The most frequently mentioned industrial structure was the kiln, but whether for pottery, bricks or tiles is never stated; Glasgow had deposits of clay from which all three could be made. Discarded pottery wasters and fragments of kiln parts, possibly dating from the 14th century, have been found by archaeologists on the site of the old Saracen's Head Inn. The location of the city's coal diggings, one beside Gallowgate, are known only from the late 16th century, but are unlikely to be new then: Edward I ordered coal and iron from Glasgow in 1301. The presence in the city of "hammermen" indicates workers in metal: smiths, tinsmiths, goldsmiths, bitmakers and bridle-makers and there was probably iron-forging. For a time during Alexander III's reign (1249-1286) coins were struck at Glasgow by an itinerant moneyer.
Although tallow and candles do not appear on record until the 1570s, the raw material was available from the cattle which provided hides, and there must have been a considerable demand for candles. Painters, like the goldsmiths, may have found the Church a major customer: the cathedral of 1197 had important painted decoration. Churches needed chalices, patens (plates, commonly of silver or gold) and ornaments, and the goldsmiths may also have made matrices for seals. Reference to a tiler might mean a worker in ceramic tiles (perhaps for church floors) or a maker of tiles or one who worked with stone or slate roofing tiles: in 1491 a new house was to be roofed with tiles, as was the extension to the Black Friars' house in 1487.

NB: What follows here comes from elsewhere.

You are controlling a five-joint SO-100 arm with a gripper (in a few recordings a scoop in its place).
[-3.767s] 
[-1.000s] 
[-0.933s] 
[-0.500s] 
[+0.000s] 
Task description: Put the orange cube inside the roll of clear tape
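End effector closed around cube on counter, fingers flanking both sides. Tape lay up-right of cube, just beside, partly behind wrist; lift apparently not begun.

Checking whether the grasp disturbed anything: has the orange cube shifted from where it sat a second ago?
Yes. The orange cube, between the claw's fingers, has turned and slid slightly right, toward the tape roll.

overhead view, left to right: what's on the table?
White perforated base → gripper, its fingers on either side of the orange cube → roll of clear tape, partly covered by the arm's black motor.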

Between 1516 and 1559 several bodies of craftsmen were given official recognition and protection in incorporations. These included: skinners and furriers, websters (weavers, specifically including women), hammermen, tailors, masons, and cordiners and barkers (those who used tree bark for tanning). Their documents contain the earliest references to furriers, buckle-makers, armourers, barkers, slaters, sawyers and quarriers, but there is no reason to suppose that these trades were new.
The only industrial technology known specifically from Glasgow is the references to limeholes (pits in which liquid prepared from lime was used to remove the hair from animal skins) and the excavated mill of c 1300 on the Poldrait Burn: it was a two-storey wooden building, probably with an undershot wheel; the banks of the stream were lined with oak posts and wattles of hazel and cherry wood.

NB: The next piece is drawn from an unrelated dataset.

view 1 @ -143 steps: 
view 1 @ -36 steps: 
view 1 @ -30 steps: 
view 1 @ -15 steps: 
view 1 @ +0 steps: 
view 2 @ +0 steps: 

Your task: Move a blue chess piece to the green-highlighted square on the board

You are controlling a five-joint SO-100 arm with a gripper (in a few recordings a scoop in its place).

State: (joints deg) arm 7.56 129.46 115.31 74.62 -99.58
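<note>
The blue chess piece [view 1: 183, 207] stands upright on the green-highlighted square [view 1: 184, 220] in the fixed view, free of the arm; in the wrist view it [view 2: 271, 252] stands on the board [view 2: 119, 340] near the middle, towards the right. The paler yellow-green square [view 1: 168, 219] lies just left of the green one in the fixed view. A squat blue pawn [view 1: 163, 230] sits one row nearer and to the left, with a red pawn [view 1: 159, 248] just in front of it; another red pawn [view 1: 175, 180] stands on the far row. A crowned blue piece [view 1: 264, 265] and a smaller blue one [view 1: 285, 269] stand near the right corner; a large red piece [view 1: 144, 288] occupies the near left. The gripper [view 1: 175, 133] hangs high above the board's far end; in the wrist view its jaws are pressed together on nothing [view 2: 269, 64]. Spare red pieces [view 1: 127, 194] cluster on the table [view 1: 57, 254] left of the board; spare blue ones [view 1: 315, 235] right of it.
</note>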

The rest has to be deduced from the existence of the industries themselves. It is not even certain if the various tools used, such as hammers, axes, saws, tongs and moulds, were made in Glasgow, but presumably they had to be mended there. Stone had to be shaped, sometimes roughly, before being transported to the site of a new building. Timber had to be felled and shaped for scaffolding, house-building and internal features such as floors. We do not know what fuel was used for the numerous kilns, but wood, peat and coal were all available. Bakers needed ovens, and weavers, looms; cordiners, cobblers and goldsmiths needed benches; brewing, tanning, dyeing and fulling all required water and pits, vats or tubs. It is not known if coal was mined by sinking shafts or by open cast workings. Fishermen may have used nets or fish-weirs to catch salmon in the shallow Clyde.
Kilns, ovens, forges and tubs for dyeing all depended on fire, and it is likely that they were confined with their smoke, noise and smells to the backlands of town properties.